Word for word, restate the lines of the data below between those holding "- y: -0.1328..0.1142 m" and "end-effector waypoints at", inclusive; pictures do not belong in the copy.

☆ ☆ ☆ ☆

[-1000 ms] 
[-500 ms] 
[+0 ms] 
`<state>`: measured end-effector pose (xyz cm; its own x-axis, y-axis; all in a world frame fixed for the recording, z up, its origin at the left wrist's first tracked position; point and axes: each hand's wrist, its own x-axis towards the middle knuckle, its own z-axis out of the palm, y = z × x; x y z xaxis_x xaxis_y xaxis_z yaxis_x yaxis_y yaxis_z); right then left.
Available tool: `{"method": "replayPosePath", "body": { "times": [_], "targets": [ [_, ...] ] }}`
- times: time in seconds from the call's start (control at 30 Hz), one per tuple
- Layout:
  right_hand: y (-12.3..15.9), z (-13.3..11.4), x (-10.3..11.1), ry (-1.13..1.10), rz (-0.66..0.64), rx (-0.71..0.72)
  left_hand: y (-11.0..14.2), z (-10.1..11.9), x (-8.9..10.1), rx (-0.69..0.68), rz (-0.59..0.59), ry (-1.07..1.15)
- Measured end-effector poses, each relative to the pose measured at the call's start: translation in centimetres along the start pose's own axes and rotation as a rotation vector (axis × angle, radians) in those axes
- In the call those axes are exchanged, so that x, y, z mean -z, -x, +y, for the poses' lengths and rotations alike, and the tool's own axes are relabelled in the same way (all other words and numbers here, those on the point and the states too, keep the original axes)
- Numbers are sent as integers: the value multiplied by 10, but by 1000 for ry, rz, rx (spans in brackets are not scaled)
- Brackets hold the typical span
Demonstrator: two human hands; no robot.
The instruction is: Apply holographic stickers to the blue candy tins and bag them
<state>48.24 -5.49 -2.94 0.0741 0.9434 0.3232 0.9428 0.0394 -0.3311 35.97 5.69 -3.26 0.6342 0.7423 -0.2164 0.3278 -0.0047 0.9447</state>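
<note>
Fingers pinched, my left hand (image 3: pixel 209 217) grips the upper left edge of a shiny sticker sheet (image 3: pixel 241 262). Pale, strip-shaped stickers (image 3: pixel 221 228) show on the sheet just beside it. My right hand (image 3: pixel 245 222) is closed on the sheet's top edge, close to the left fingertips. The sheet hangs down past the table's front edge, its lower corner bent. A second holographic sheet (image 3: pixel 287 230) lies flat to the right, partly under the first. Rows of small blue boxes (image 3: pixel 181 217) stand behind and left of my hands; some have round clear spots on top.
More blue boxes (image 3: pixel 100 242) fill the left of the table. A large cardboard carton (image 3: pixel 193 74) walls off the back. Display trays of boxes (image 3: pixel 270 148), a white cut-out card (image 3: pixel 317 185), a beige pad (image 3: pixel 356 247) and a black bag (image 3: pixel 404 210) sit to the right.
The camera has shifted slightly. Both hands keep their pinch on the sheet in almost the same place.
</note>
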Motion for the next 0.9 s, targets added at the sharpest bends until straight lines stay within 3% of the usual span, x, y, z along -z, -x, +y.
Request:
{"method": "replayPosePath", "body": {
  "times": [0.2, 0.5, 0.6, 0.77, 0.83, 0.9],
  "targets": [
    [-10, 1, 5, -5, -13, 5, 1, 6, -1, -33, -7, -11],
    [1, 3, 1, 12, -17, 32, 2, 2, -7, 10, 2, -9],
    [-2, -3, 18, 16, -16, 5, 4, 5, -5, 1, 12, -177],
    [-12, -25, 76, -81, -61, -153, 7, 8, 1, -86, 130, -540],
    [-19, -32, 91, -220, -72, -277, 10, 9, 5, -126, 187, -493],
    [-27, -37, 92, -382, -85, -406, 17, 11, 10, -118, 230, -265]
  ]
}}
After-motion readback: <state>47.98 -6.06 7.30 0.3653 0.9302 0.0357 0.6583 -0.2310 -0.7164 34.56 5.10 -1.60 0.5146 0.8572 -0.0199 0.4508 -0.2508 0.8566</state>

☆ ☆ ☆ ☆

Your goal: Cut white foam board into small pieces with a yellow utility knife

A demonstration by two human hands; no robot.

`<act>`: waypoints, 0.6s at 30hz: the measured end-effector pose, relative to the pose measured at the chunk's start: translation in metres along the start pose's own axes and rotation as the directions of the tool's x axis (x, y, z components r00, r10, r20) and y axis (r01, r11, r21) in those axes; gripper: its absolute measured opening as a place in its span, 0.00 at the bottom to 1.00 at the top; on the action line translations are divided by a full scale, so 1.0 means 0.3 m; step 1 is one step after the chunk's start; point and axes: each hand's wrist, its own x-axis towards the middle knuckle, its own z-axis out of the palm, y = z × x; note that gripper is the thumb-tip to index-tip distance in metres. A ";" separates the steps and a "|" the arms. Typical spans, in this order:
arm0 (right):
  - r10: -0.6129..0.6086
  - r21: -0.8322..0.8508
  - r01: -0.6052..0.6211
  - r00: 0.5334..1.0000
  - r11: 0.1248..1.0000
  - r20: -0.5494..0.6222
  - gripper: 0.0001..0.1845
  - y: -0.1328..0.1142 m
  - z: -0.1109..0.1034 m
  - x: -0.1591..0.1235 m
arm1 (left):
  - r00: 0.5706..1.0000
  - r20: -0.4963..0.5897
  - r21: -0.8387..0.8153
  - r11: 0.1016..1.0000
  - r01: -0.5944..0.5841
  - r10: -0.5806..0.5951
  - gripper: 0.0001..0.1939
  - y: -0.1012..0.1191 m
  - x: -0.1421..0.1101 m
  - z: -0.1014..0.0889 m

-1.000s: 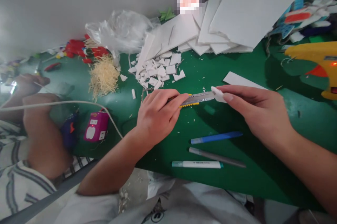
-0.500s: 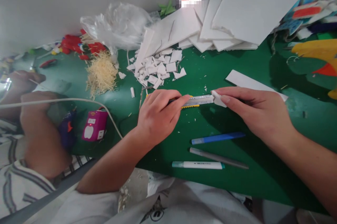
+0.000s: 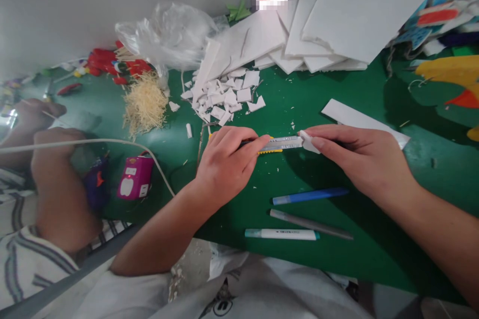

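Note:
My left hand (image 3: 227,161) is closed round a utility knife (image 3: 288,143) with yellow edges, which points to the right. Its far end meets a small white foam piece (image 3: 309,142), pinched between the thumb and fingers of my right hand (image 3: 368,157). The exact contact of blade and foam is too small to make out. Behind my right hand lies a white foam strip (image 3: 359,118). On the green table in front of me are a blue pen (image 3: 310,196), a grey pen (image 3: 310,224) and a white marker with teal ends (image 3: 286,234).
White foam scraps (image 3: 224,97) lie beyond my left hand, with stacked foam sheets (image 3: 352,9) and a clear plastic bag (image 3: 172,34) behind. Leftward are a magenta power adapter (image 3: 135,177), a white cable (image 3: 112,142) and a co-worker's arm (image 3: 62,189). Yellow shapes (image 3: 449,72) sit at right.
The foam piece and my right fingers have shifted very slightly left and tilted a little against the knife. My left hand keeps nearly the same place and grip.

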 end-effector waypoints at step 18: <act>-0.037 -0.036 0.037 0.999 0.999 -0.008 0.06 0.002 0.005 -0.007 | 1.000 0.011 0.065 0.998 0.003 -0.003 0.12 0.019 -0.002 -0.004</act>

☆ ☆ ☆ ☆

### TASK RESULT
  - y: -0.1328..0.1142 m
  - z: -0.1109..0.1034 m
  - x: -0.1591..0.1235 m
arm1 (left):
  - r00: 0.5706..1.0000
  - r20: -0.4963..0.5897
  - r21: -0.8387..0.8153
  - r11: 0.1016..1.0000
  - r01: -0.5944..0.5841
  - r10: -0.5806..0.5951
  - gripper: 0.0001..0.1939
  - y: -0.1012..0.1191 m
  - x: -0.1421..0.1101 m
  - z: -0.1014..0.0889 m

-1.000s: 
-0.500s: 
+0.000s: 

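Note:
My left hand (image 3: 227,161) is closed round a utility knife (image 3: 288,143) with yellow edges, which points to the right. Its far end meets a small white foam piece (image 3: 309,142), pinched between the thumb and fingers of my right hand (image 3: 368,157). The exact contact of blade and foam is too small to make out. Behind my right hand lies a white foam strip (image 3: 359,118). On the green table in front of me are a blue pen (image 3: 310,196), a grey pen (image 3: 310,224) and a white marker with teal ends (image 3: 286,234).
White foam scraps (image 3: 224,97) lie beyond my left hand, with stacked foam sheets (image 3: 352,9) and a clear plastic bag (image 3: 172,34) behind. Leftward are a magenta power adapter (image 3: 135,177), a white cable (image 3: 112,142) and a co-worker's arm (image 3: 62,189). Yellow shapes (image 3: 449,72) sit at right.
The foam piece and my right fingers have shifted very slightly left and tilted a little against the knife. My left hand keeps nearly the same place and grip.
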
 end-effector waypoints at step 18: <act>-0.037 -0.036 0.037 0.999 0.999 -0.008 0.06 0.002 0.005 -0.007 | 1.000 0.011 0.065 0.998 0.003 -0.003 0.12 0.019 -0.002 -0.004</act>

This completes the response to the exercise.